:: TRY IT ::
Output all of the data below without changing a word, and exclude the pictures.

(INFORMATION SUPPLIED)

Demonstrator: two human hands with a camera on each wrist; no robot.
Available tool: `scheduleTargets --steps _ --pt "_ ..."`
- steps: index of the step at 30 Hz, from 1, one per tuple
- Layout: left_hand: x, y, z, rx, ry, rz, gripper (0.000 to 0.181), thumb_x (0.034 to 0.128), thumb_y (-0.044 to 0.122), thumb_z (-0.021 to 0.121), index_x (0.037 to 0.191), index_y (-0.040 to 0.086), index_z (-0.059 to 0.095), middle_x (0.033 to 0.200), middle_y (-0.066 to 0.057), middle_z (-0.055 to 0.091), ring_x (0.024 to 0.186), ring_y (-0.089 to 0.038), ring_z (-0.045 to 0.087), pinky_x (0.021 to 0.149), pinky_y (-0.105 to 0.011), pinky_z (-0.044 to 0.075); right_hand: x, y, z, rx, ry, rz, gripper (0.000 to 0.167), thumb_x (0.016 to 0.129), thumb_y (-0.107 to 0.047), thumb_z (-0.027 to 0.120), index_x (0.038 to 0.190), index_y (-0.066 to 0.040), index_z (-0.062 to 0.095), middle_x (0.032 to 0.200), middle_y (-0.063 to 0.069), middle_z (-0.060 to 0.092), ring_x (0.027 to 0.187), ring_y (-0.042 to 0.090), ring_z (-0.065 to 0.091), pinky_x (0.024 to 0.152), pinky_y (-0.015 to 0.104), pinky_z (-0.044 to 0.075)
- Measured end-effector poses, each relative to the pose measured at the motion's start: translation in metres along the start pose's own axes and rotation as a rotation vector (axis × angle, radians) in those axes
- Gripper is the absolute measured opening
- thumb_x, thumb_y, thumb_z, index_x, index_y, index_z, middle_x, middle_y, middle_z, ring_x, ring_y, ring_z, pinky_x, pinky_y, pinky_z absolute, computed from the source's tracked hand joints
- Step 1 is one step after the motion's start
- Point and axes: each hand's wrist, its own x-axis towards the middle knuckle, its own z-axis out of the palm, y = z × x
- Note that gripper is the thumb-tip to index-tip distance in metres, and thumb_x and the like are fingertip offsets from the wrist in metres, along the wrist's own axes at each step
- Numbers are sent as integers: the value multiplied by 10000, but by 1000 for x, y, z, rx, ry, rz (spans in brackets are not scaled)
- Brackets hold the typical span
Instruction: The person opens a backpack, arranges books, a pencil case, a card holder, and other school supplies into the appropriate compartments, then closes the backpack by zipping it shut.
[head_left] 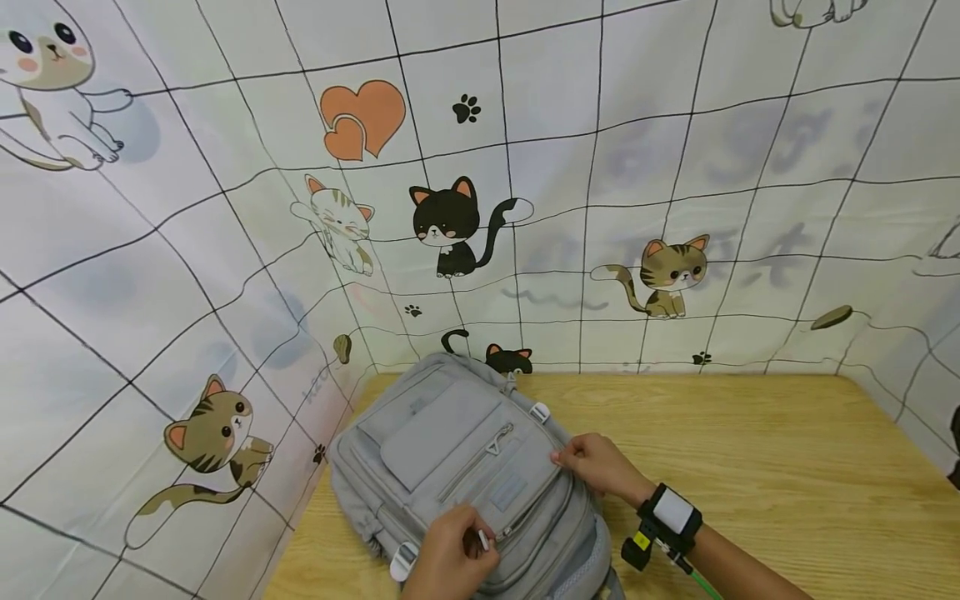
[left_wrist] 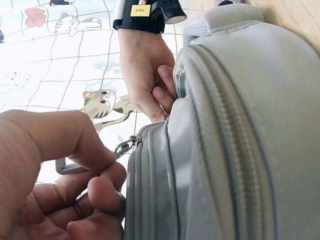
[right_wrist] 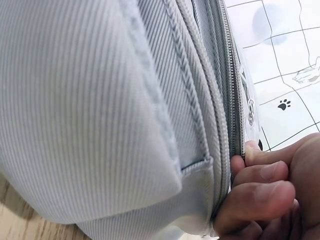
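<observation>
A grey backpack (head_left: 442,433) lies on the wooden table, front side up. My left hand (head_left: 456,554) is at its lower front edge and pinches a zipper pull (head_left: 483,540) between thumb and forefinger. In the left wrist view the pull's metal slider (left_wrist: 135,140) sits on the front pocket's zipper, just past the fingertips. My right hand (head_left: 597,467) pinches the fabric edge by the zipper track (right_wrist: 233,95) on the pack's right side. The tips of the right fingers are partly hidden by the fabric in the left wrist view.
The wooden table (head_left: 750,467) extends to the right of the pack. A cloth backdrop (head_left: 555,275) printed with cats and grid lines hangs behind and to the left. A second zipper pull (head_left: 495,442) lies on the pack's front, and a white strap buckle (head_left: 403,561) sits by the left hand.
</observation>
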Motion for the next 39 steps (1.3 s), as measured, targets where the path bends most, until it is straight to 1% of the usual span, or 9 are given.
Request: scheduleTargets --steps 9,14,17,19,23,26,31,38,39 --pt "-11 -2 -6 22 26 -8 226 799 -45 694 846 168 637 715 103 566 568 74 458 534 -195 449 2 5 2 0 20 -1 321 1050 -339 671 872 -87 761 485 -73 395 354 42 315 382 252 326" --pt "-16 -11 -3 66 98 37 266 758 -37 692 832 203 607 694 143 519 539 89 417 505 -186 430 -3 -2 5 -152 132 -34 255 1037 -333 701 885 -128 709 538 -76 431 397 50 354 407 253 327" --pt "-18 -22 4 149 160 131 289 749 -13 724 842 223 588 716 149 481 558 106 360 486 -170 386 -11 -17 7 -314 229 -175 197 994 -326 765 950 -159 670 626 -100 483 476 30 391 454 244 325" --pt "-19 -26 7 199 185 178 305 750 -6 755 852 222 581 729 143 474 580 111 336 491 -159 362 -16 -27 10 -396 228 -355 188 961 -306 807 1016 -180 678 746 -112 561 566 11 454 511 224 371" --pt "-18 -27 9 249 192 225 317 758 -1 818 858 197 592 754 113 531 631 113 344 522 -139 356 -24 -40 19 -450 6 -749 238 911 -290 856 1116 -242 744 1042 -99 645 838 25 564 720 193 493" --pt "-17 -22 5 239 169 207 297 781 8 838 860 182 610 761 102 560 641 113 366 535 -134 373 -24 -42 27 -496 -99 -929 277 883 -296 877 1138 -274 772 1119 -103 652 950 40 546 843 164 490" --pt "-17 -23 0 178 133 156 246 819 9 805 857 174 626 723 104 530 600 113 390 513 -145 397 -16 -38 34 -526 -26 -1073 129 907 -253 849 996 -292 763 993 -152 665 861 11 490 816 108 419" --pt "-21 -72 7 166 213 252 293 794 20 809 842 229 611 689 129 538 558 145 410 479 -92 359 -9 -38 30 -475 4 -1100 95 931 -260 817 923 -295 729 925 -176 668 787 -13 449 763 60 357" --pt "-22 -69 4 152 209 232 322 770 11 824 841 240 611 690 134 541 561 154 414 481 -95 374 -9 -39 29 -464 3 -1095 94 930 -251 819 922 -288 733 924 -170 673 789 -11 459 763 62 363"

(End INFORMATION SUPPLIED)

:: RESULT ::
Demonstrator: two human hands with a camera on each wrist; no robot.
Available tool: `scheduleTargets --steps _ --pt "_ ..."`
- steps: index of the step at 30 Hz, from 1, one per tuple
- Layout: left_hand: x, y, z, rx, ry, rz, gripper (0.000 to 0.181), thumb_x (0.034 to 0.128), thumb_y (-0.044 to 0.122), thumb_z (-0.021 to 0.121), index_x (0.037 to 0.191), index_y (-0.040 to 0.086), index_z (-0.059 to 0.095), middle_x (0.033 to 0.200), middle_y (-0.066 to 0.057), middle_z (-0.055 to 0.091), ring_x (0.024 to 0.186), ring_y (-0.089 to 0.038), ring_z (-0.045 to 0.087), pinky_x (0.021 to 0.149), pinky_y (-0.105 to 0.011), pinky_z (-0.044 to 0.075); right_hand: x, y, z, rx, ry, rz, gripper (0.000 to 0.167), thumb_x (0.016 to 0.129), thumb_y (-0.107 to 0.047), thumb_z (-0.027 to 0.120), index_x (0.038 to 0.190), index_y (-0.066 to 0.040), index_z (-0.062 to 0.095), middle_x (0.032 to 0.200), middle_y (-0.063 to 0.069), middle_z (-0.060 to 0.092), ring_x (0.027 to 0.187), ring_y (-0.042 to 0.090), ring_z (-0.065 to 0.091), pinky_x (0.024 to 0.152), pinky_y (-0.015 to 0.104), pinky_z (-0.044 to 0.075)
- Measured end-effector poses, each relative to the pose measured at the motion's start: translation in metres along the start pose's own axes and rotation as a rotation vector (axis × angle, radians) in those axes
- Gripper is the absolute measured opening
- thumb_x, thumb_y, thumb_z, index_x, index_y, index_z, middle_x, middle_y, middle_z, ring_x, ring_y, ring_z, pinky_x, pinky_y, pinky_z absolute, computed from the source's tracked hand joints
- Step 1 is one step after the motion's start
- Point and axes: each hand's wrist, its own x-axis towards the middle knuckle, its own z-axis out of the palm, y = z × x
- Note that gripper is the thumb-tip to index-tip distance in metres, and thumb_x and the like are fingertip offsets from the wrist in metres, along the wrist's own axes at each step
- Numbers are sent as integers: the value multiplied by 10000, but by 1000 for x, y, z, rx, ry, rz (spans in brackets are not scaled)
- Brackets hold the typical span
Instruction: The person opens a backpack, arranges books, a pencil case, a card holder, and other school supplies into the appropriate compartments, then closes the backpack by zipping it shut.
[head_left] 
[left_wrist] 
[right_wrist] 
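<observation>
A grey backpack (head_left: 442,433) lies on the wooden table, front side up. My left hand (head_left: 456,554) is at its lower front edge and pinches a zipper pull (head_left: 483,540) between thumb and forefinger. In the left wrist view the pull's metal slider (left_wrist: 135,140) sits on the front pocket's zipper, just past the fingertips. My right hand (head_left: 597,467) pinches the fabric edge by the zipper track (right_wrist: 233,95) on the pack's right side. The tips of the right fingers are partly hidden by the fabric in the left wrist view.
The wooden table (head_left: 750,467) extends to the right of the pack. A cloth backdrop (head_left: 555,275) printed with cats and grid lines hangs behind and to the left. A second zipper pull (head_left: 495,442) lies on the pack's front, and a white strap buckle (head_left: 403,561) sits by the left hand.
</observation>
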Motion for the next 39 steps (1.3 s), as measured, targets where the path bends most, until it is straight to 1% of the usual span, or 9 are given.
Request: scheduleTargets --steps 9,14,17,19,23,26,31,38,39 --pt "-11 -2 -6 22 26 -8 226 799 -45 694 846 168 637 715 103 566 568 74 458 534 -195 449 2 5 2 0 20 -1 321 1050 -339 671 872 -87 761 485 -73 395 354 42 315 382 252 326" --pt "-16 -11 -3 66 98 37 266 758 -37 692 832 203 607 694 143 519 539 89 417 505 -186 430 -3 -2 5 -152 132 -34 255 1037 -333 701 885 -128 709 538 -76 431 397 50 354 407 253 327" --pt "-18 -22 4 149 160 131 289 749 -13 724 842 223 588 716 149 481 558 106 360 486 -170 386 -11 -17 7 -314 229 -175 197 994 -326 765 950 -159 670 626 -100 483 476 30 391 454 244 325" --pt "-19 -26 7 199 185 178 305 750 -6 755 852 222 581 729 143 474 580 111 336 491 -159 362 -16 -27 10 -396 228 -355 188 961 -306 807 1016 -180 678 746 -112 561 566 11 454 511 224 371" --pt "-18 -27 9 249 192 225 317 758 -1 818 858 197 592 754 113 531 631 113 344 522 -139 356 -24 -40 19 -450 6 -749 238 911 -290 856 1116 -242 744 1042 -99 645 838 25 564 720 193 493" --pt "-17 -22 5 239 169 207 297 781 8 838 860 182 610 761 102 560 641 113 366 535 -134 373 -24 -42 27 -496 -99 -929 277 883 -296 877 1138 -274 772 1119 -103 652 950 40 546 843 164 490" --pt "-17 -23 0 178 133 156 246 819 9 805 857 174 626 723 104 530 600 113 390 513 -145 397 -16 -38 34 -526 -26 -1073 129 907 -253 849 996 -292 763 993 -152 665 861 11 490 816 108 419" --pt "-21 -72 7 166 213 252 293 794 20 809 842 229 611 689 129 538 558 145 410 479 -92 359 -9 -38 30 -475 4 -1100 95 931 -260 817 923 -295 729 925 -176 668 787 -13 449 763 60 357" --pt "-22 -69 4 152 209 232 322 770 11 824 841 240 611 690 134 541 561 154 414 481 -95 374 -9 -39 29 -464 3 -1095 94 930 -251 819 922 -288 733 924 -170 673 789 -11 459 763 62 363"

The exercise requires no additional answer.